Among the records that follow, find the line with "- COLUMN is" and the line with "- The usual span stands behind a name". Set down those lines and all lines between them exactly, without adding anything.

Collection entries
BEGIN

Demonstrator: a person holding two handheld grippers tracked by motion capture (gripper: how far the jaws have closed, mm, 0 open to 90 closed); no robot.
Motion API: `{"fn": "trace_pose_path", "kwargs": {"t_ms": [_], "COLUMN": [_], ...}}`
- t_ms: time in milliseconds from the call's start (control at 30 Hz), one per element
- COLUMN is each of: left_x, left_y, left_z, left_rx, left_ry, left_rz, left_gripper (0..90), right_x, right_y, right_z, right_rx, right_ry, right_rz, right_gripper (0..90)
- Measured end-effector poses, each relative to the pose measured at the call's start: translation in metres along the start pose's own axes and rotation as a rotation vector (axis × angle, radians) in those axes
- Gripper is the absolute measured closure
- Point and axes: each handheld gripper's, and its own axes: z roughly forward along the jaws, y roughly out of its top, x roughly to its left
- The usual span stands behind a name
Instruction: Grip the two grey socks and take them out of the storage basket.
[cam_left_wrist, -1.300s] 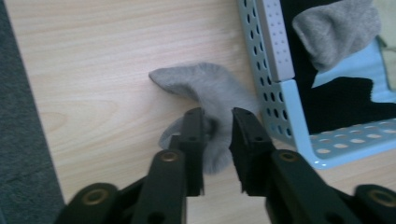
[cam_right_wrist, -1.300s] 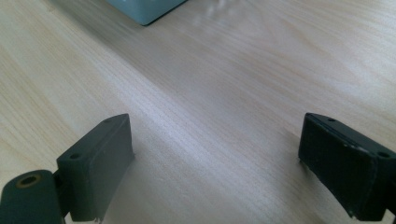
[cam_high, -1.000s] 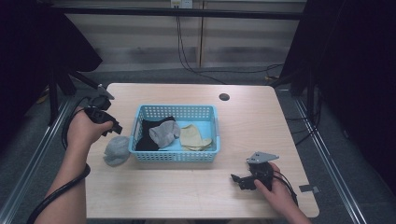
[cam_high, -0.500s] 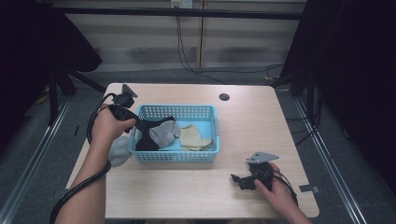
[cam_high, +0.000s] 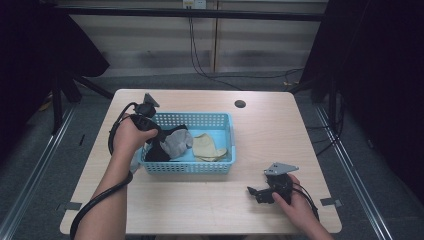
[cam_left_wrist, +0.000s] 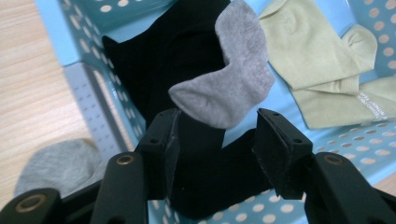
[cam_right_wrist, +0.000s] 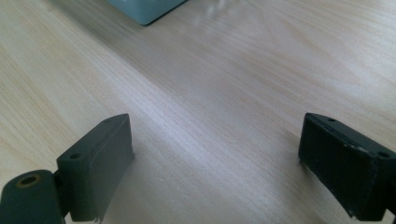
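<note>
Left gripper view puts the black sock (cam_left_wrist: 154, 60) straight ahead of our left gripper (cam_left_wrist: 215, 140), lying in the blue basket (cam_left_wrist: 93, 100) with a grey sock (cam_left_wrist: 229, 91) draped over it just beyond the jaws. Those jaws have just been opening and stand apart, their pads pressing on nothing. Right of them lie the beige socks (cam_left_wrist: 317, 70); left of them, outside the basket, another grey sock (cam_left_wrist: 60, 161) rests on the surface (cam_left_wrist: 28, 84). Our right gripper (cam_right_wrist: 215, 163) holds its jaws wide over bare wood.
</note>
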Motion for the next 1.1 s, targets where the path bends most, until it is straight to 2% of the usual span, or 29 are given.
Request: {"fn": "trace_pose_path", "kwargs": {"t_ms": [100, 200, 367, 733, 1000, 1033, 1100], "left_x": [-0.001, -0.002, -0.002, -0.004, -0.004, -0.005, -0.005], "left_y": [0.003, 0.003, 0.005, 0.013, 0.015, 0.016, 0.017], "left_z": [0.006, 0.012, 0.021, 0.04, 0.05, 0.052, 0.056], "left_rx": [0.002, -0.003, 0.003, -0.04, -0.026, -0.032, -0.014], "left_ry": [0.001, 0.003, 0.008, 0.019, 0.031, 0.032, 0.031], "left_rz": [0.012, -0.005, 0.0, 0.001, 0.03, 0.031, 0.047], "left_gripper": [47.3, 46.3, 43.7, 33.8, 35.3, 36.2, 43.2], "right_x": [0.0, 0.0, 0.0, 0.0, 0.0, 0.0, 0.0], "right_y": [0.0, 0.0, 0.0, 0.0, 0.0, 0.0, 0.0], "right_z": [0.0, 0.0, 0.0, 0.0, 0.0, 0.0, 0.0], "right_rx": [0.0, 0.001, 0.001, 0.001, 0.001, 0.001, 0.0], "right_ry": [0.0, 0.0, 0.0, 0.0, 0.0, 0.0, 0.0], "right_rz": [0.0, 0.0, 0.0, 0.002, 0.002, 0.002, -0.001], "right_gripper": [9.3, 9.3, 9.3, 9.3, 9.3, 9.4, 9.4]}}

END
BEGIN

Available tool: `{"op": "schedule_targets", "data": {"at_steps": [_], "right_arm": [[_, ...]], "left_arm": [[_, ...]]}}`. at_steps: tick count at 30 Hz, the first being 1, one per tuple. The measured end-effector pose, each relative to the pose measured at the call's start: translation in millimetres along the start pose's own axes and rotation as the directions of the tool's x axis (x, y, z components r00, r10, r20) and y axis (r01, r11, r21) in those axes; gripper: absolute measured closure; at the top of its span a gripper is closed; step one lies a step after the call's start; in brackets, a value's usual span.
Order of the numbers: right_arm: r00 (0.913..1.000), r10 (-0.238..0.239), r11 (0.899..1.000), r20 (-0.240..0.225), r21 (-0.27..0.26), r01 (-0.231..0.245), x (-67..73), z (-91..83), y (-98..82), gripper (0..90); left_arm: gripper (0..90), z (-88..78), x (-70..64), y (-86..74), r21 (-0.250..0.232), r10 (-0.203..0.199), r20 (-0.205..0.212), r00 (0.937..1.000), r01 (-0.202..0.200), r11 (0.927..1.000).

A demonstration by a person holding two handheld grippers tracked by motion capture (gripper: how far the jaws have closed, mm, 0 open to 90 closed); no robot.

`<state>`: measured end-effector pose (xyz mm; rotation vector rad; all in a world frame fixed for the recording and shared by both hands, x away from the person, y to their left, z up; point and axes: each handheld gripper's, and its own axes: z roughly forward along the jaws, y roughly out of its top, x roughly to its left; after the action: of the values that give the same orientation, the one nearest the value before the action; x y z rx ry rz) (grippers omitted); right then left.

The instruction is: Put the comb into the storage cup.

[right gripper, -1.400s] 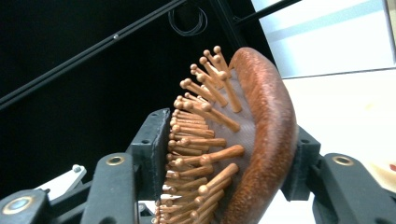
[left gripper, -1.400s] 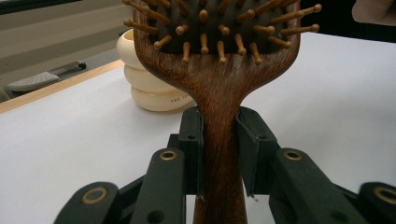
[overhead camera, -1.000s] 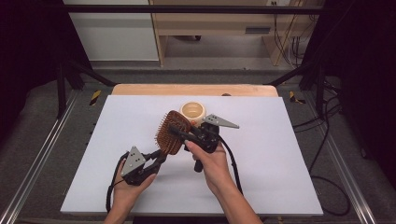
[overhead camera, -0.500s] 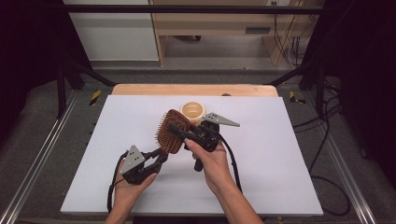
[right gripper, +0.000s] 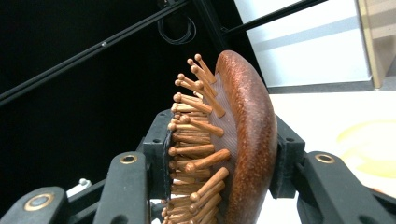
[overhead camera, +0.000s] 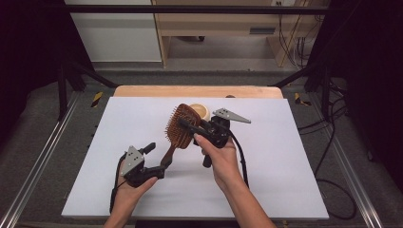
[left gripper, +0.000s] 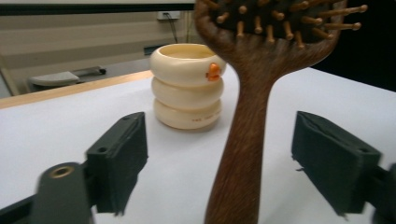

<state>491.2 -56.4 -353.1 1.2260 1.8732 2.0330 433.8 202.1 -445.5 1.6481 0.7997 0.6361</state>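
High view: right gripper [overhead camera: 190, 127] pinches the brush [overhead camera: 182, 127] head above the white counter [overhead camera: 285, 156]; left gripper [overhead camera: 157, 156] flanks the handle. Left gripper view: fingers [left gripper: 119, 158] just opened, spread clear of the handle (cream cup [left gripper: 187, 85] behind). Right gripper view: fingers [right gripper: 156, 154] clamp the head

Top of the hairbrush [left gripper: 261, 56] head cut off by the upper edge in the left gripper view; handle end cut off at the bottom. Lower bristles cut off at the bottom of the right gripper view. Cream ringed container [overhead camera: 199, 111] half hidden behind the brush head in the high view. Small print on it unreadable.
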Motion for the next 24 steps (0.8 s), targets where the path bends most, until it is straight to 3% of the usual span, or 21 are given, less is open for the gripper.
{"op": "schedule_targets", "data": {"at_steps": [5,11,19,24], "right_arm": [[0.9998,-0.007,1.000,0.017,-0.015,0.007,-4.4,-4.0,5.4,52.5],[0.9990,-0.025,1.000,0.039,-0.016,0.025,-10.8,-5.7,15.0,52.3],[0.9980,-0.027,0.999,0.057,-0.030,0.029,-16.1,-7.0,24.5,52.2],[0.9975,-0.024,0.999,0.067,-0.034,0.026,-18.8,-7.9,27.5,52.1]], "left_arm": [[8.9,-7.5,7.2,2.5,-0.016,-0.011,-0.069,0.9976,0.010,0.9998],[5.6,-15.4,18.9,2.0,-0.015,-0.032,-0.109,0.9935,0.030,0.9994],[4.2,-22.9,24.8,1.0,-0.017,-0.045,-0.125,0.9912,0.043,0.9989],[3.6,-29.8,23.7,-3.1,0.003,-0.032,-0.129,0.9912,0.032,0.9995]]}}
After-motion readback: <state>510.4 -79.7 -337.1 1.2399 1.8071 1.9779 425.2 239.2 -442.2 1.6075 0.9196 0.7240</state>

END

#### Solution:
- COLUMN is each of: left_x, left_y, left_z, left_rx, left_ry, left_rz, left_gripper (0..90), right_x, right_y, right_z, right_rx, right_ry, right_rz, right_gripper (0..90)
- Measured end-effector poses, each relative to the pose measured at the call's start: translation in metres along the start pose's own axes and rotation as a rotation vector (axis × angle, radians) in those axes
- Gripper is the absolute measured closure
- Point and axes: each handheld gripper's, and its own axes: z roughly forward along the jaws, y roughly out of its top, x roughly to its left
- The usual span stands behind a name

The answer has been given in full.